Opinion | Black Americans Are Not Surprised by What Trump’s Doing

I think of my late grandmother Lillian McCray quite often these days. She might have completed only a portion of ninth grade, but living in the segregated South gave her and other Black people of her generation — she was born in 1921 — an education in what Americans are capable of. She saw a lot, maybe too much. In one of our many long talks on her Yulee, Fla., porch she said of this country, “The only time you should be surprised is when you’re surprised.”

There’s something about this moment that is shocking to many in my orbit. Watching a security camera video of a graduate student — from Tufts, my alma mater — who is legally in the country being picked up in broad daylight by masked government agents and hustled into an unmarked car. Witnessing people lose their jobs with no warning or justification. The presumption underlying these attacks on diversity, equity and inclusion programs that somehow only white men are qualified to do many jobs. Denying lawyers access to federal buildings so they can’t represent their clients properly. Seeing communities from Cincinnati to El Paso live in a state of fear from the police and bands of vigilantes.

“How can this be happening in America?” these people ask. “This is not the country I know, the country of rights and laws and due process.”

Needless to say, these people are almost all white and liberal and are not used to feeling this fear of arbitrary, brutal state authority. But this moment, the one that was explicitly promised by Project 2025 and Donald Trump when he was a candidate, looks a lot like what my grandmother experienced every day for much of her life.

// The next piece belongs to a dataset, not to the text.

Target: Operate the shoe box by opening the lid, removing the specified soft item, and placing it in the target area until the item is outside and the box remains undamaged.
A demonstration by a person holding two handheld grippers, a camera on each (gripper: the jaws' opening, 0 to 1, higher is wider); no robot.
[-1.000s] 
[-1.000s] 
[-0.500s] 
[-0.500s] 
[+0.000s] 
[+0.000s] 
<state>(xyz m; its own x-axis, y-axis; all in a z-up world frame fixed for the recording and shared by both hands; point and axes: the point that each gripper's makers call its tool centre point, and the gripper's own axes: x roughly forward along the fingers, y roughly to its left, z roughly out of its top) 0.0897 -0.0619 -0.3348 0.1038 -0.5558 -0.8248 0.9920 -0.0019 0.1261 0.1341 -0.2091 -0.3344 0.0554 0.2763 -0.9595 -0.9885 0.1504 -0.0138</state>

It is frightening and disappointing but not surprising if one knows anything about the Black experience in America. And not the sanitized just-so version of the Black experience in which America skips from slavery, Harriet Tubman and Frederick Douglass to civil rights, Martin Luther King Jr. and Rosa Parks and somehow ends with a postracial America and Barack Obama.

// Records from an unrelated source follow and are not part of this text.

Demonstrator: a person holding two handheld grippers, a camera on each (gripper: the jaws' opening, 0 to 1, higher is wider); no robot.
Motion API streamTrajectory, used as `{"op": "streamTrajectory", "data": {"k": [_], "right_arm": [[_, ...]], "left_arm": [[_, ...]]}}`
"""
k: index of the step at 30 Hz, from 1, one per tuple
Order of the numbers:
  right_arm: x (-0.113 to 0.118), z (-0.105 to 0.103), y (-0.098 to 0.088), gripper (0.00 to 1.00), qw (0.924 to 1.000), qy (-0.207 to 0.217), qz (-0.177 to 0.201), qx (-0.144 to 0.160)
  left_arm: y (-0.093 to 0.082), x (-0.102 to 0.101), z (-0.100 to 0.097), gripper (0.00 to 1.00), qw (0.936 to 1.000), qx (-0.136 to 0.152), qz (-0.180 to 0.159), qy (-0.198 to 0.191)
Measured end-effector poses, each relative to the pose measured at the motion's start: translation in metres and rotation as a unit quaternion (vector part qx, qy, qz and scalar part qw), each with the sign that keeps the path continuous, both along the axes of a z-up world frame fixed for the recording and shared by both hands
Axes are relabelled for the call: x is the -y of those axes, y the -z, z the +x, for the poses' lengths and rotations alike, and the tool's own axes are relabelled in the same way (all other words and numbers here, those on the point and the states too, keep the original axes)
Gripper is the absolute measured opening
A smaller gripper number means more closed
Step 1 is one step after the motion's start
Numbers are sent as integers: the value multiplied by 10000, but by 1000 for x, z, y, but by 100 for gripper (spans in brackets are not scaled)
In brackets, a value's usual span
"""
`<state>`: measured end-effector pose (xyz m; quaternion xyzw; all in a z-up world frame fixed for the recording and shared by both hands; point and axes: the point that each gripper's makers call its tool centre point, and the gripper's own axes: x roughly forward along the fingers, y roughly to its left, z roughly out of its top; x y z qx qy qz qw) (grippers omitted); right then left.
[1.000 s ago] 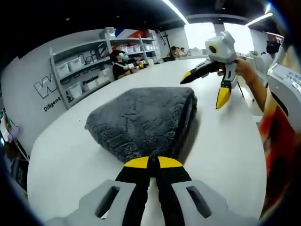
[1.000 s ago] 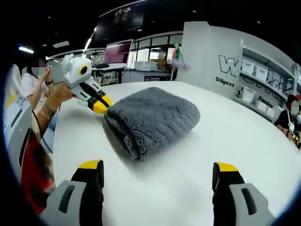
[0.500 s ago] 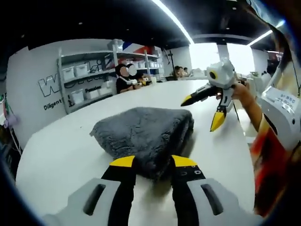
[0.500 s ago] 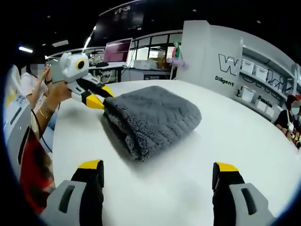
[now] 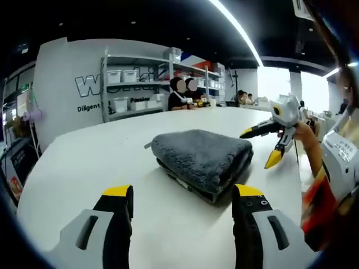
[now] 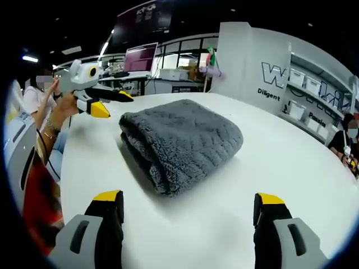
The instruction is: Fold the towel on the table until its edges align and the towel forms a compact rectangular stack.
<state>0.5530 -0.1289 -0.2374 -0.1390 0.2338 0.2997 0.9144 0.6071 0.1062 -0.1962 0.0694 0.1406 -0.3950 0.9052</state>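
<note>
I see a wide white table (image 5: 67, 168) with a rounded edge, and the grey towel (image 5: 203, 158) lies on it folded into a thick stack, near the middle and well away from every edge. In the right gripper view the towel (image 6: 182, 143) shows its layered fold side toward me, and its edges look roughly aligned but soft and rounded. My left gripper (image 5: 182, 196) has its jaws spread wide and holds nothing; the towel is just beyond the tips, apart from them. My right gripper (image 6: 188, 204) is spread wide too, with bare table between the jaws and the towel further ahead. In the left gripper view I see the right gripper (image 5: 263, 147) beside the far right side of the towel, jaws apart, not touching it. Around the towel the table is bare on all sides. Behind stands a white wall with shelves (image 5: 132, 89) carrying bins, and some people (image 5: 185, 95) sit at the far edge.
</note>
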Motion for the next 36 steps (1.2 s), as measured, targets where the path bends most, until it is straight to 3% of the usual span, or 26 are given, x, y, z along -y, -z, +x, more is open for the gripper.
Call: {"op": "streamTrajectory", "data": {"k": [5,9,14,21,30,36], "right_arm": [[0,3,-1,99,10000,50,-20,4],[1,5,-1,99,9999,101,15,-6],[5,6,-1,99,9998,182,-16,7],[3,2,-2,99,9999,123,-10,61],[3,-5,-4,99,9991,272,321,95],[9,-8,-8,99,9984,459,309,152]], "left_arm": [[10,-23,1,84,9988,-298,-42,-384],[13,-44,0,87,9970,-413,-205,-627],[23,-53,-11,99,9946,-751,-413,-579],[35,-66,-24,99,9919,-949,-564,-629],[51,-80,-38,99,9912,-1096,-414,-620],[48,-83,-43,99,9916,-1049,-462,-604]]}}
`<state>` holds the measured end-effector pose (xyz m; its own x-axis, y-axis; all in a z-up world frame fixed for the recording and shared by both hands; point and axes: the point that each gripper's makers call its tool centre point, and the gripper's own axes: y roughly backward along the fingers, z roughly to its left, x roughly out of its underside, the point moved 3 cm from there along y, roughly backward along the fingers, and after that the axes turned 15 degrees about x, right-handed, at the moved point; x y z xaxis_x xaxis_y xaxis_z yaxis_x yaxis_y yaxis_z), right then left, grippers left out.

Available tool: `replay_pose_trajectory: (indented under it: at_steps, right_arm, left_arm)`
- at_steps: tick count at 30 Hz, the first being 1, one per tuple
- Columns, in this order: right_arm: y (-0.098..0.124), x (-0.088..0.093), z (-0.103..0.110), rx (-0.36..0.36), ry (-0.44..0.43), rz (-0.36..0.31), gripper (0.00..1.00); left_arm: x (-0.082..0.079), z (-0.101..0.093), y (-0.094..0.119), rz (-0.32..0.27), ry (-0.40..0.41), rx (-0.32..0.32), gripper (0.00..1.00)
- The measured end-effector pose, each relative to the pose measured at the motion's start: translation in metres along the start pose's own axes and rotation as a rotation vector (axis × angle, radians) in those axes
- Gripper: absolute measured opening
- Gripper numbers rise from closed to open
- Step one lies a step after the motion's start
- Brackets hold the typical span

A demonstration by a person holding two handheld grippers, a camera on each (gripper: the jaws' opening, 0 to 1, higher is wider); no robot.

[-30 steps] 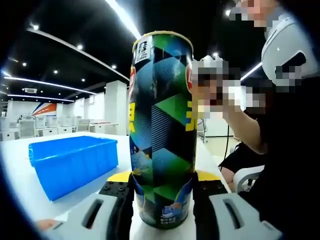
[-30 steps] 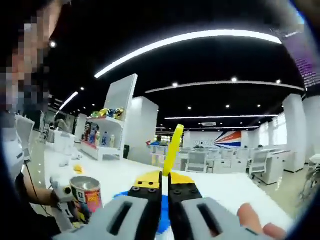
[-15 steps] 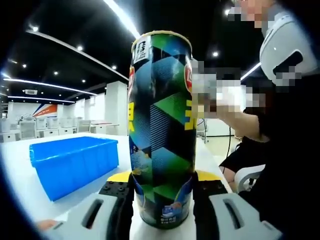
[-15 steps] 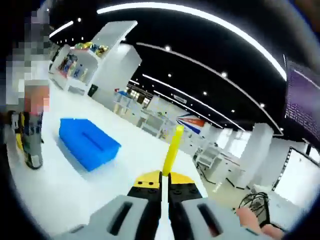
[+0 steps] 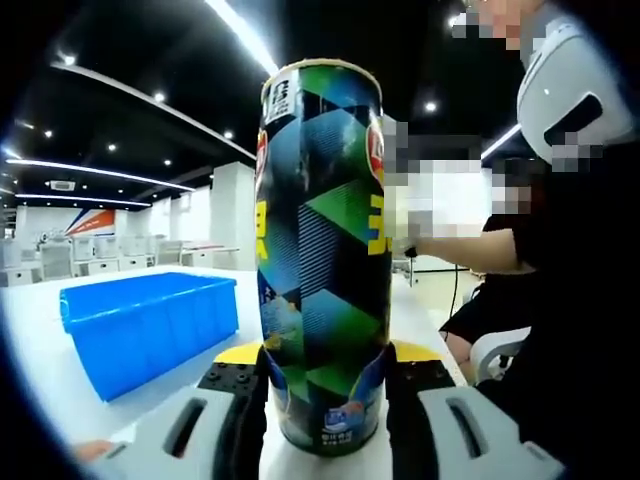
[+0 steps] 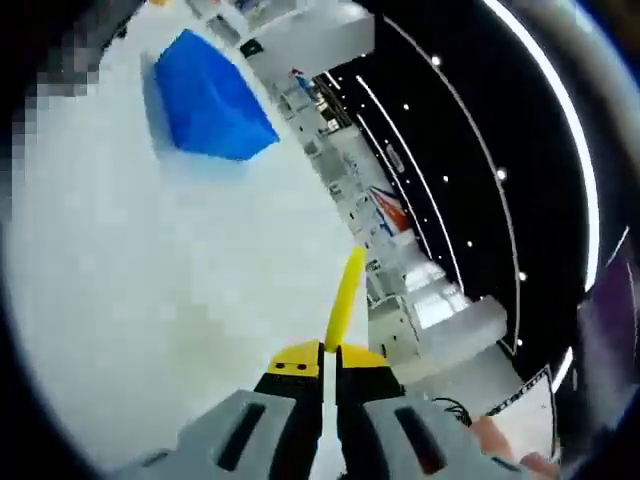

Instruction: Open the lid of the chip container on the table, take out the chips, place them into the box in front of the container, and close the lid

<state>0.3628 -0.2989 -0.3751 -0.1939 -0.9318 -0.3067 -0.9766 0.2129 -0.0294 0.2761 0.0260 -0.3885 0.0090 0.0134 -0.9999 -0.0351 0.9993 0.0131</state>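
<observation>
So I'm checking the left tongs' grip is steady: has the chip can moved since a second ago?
No. The chip can sits upright between the left tongs, same place beside the blue box.

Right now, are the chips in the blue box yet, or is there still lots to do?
Not yet. The left gripper is shut on the chip container, standing upright on the table. The right gripper is clamped on a thin yellow piece, likely the lid, so opening looks done. The blue box shows no chips from here. Left: moving chips over and closing the lid.
</observation>
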Motion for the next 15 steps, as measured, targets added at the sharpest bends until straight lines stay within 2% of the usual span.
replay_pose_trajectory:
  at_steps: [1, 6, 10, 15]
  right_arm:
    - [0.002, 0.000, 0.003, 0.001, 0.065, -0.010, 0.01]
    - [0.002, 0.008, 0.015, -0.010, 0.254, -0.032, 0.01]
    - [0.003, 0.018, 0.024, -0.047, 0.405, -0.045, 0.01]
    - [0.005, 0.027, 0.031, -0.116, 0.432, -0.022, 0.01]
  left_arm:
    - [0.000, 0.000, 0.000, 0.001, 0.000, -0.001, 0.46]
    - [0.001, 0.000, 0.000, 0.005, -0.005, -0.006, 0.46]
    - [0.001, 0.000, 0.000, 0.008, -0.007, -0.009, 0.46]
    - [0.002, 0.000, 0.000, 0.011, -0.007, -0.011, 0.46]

Black people have seen this America before. We have endured throughout history’s progress and regress, watching the arc of justice bend with the changing winds. Until we reckon with our fellow citizens’ capacity — even hunger — for injustice, we will fail to meet, understand and survive this political moment. What I mean by that is the ability of some Americans (historically, almost all of them white, though increasingly there are multiethnic fellow travelers in MAGA these days) to burn this country to the ground before they share it with those deemed other and unworthy. I also mean how long it takes for almost everyone else to wake up to the danger these people pose not only to Black people but, yes, to everyone else, too.

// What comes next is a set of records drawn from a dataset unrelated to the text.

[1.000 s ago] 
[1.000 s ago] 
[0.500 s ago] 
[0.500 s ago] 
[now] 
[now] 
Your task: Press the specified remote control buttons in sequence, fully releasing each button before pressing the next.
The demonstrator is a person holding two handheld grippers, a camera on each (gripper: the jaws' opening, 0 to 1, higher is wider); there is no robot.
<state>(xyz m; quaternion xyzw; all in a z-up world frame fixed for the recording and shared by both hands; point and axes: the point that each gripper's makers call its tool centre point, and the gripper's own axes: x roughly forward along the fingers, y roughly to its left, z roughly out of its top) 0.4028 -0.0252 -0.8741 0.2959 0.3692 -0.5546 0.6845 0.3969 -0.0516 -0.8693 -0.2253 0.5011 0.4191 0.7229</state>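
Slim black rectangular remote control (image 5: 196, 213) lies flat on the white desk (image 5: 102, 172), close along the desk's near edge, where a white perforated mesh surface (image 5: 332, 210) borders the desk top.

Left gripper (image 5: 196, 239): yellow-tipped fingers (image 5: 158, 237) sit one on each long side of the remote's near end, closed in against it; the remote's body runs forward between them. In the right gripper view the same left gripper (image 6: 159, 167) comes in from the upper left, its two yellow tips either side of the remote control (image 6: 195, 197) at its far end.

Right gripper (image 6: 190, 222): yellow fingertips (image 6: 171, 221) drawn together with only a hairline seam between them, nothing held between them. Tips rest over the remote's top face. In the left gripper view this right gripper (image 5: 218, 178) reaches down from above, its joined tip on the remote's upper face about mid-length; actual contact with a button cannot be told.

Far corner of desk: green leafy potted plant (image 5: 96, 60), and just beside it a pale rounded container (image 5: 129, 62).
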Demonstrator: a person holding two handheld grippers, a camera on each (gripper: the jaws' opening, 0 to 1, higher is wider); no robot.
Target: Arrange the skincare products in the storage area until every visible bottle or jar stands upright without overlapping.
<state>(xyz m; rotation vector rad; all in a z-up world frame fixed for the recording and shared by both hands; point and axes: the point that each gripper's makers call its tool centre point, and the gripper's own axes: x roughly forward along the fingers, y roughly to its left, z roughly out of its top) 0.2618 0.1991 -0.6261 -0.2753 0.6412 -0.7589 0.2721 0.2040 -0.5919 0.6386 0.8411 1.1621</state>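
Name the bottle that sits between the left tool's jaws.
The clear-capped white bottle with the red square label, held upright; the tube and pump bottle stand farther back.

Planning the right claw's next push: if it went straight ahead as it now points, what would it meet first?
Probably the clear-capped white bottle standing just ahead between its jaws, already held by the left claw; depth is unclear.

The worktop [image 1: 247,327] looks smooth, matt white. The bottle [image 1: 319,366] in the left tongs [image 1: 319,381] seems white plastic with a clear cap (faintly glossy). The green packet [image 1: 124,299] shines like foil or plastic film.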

Again, Black people are not surprised. Far too many well-meaning white Americans have been what I like to call ally ostriches, believing in progress while burying their heads in the sand when discussions around the past become uncomfortable. Or newer Americans, perhaps the children of immigrants of recent decades, who don’t see what business it is of theirs what violence slave owners or Jim Crow enforcers visited on their fellow citizens or the legacy of it. And now some of them are seeing people who look like them summarily deported. How did this happen?